Actress Natasha Zavala saw it for the first time. She said, “I loved the show. I loved the culture.”

Mrs. Zavala graduated from the University of Theatre Arts in Kiev and performed with the Academic Theatre of Russian Drama before moving to Los Angeles to work in television.  Fine performing arts are important to her.  She said, “I’m born and raised in Russia. I love the ballet dance [and] art.”

She expressed enthusiasm for Shen Yun.

“I’m really excited to see it,” she said. “I read a lot [about] this. That’s why I came. Right now I’m just really, 100 percent,  [this is] just what I expected.”

Shen Yun involves you in this story that they just want to portray on the stage, Ms. Zavala said.

Shen Yun is a New York-based classical Chinese music and dance company that tours to 100 cities around the world each year. Its narrative dances are snapshots of Chinese history, or of Chinese myths and legends.

Mrs. Zavala felt engaged while watching the stories.

She said Shen Yun “involves you in this story that they just want to portray on the stage.”

“That’s what’s really interesting, the way they approached it,” she said. “It’s not only dancing but also the story behind, it’s really evolving a lot of aspects of culture and drama.”

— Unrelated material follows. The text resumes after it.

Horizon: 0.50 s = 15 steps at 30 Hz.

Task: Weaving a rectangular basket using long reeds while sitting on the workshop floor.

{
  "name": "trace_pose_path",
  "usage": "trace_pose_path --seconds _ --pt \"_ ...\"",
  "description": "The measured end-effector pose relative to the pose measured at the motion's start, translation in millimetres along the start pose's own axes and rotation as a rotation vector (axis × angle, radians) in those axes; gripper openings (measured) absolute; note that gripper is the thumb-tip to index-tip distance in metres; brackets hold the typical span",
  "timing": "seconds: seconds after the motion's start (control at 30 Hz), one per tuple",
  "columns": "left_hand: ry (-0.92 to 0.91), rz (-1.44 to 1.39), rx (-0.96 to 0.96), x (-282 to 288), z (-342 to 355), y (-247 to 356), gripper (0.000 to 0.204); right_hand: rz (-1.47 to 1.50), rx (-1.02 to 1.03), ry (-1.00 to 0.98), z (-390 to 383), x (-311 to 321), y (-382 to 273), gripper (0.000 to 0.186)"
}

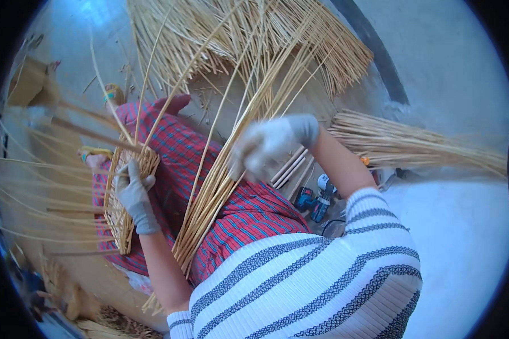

A major feature of Shen Yun is the projected backdrops. “With state-of-the-art graphics technology, Shen Yun’s digital-backdrop team creates vividly animated settings, extending the stage and transporting the audience to a world where heaven and earth are one,” according to the Shen Yun website.

Mrs. Zavala said she was impressed. “That’s amazing, too. It’s actually very refreshing instead of just the dance to see. The background [is] just really colorful and inviting you in the world of the dance.”

Mrs. Zavala said she was impressed with the Mongolian Bowl Dance.

“That Mongolian dance is really, really amazing,” she said, because it includes “interesting moves besides the synchronization of the movements of the whole group as one. It’s just amazing.”

The She Yun Performing Arts Orchestra combines a Western philharmonic orchestra and traditional Chinese instruments.   Mrs. Zavala said, “The orchestra really complements the dances. It’s just moving along with the dancers and [is] kind of just continuous—[the] movements with the music. It’s just really seamless.”

She said she felt that, after watching Shen Yun, she wanted to see more.

She recommends other experience the performance. “I would say just come and see the show. Whatever the chance you have, you have to see it at least once to be introduced to the culture.”

Shen Yun Touring Company will be in Thousand Oaks Civic Arts Plaza, The Fred Kavli Theatre Thousand Oaks, California, Jan. 22-23, 2013, then going onto Dorothy Chandler Pavillion Los Angeles, Jan. 25-27, 2013.